**What is required**.
Leave the pictures in the listing below aside and reproduce exactly the lines starting with the one with "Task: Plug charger" and going on through the one with "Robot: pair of", both ends included.

**Materials provided**.
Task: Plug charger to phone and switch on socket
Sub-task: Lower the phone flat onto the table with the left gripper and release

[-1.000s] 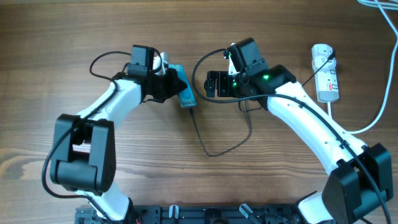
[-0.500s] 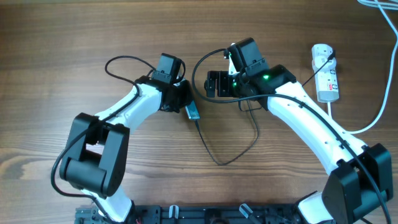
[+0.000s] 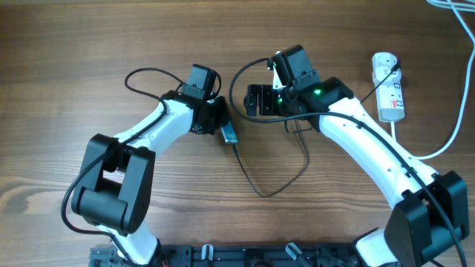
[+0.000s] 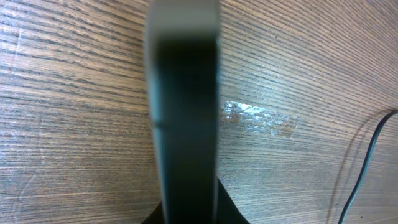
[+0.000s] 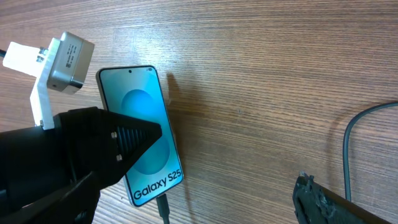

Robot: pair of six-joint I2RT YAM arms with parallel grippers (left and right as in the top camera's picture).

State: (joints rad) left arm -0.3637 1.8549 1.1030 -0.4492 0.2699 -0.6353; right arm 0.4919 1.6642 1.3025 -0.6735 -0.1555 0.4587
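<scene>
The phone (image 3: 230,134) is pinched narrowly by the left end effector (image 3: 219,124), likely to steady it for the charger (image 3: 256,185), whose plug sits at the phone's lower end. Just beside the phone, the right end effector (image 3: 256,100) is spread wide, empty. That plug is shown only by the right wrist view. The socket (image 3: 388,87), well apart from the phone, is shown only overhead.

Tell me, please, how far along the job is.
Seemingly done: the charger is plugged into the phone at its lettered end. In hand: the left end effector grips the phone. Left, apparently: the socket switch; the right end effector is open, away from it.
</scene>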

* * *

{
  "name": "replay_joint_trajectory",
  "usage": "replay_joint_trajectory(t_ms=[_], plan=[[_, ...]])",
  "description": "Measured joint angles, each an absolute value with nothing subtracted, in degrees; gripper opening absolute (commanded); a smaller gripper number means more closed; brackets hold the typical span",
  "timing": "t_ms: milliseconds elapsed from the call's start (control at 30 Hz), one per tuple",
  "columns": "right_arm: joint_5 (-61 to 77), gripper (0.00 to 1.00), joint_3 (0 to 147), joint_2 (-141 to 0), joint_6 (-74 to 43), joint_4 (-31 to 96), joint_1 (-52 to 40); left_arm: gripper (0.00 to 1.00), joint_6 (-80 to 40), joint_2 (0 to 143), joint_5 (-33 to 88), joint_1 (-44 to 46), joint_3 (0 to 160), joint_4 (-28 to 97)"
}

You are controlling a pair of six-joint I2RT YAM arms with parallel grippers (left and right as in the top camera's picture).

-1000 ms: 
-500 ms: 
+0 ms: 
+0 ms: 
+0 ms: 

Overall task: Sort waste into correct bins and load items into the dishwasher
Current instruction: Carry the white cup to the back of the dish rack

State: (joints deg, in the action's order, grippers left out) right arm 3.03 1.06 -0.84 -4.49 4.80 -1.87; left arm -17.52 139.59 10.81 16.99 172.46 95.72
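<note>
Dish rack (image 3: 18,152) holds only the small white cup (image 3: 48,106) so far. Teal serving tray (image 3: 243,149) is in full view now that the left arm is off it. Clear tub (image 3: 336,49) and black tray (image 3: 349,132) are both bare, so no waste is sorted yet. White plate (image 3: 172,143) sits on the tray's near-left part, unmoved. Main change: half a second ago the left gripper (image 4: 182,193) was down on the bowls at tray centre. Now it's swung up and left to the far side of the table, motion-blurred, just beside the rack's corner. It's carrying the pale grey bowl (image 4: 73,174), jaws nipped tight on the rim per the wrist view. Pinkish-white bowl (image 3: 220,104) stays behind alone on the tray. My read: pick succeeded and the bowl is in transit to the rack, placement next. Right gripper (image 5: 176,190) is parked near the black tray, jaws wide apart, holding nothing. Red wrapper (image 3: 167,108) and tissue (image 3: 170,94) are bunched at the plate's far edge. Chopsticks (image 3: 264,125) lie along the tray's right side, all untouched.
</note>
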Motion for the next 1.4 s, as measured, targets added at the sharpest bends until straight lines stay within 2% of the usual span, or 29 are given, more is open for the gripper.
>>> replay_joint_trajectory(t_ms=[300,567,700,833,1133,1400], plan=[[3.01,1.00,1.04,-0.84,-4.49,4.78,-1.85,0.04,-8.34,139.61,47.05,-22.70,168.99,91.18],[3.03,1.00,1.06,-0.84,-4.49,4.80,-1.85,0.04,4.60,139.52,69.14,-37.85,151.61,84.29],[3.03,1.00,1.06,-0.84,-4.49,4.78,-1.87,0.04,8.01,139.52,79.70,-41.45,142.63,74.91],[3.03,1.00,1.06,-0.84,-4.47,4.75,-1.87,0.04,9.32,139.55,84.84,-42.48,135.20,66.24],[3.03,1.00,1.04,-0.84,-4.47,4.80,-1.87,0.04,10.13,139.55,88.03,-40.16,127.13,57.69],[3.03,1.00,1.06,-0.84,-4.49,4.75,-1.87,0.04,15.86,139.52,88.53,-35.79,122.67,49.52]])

**Result for this exercise**.
Task: Plug charger to phone and switch on socket
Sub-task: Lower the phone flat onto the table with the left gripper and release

[-1.000s] 
[-0.500s] 
[+0.000s] 
[+0.000s] 
[+0.000s] 

Robot: pair of six-joint I2RT YAM arms with parallel grippers (left and right as in the top camera's picture).

No additional output is needed.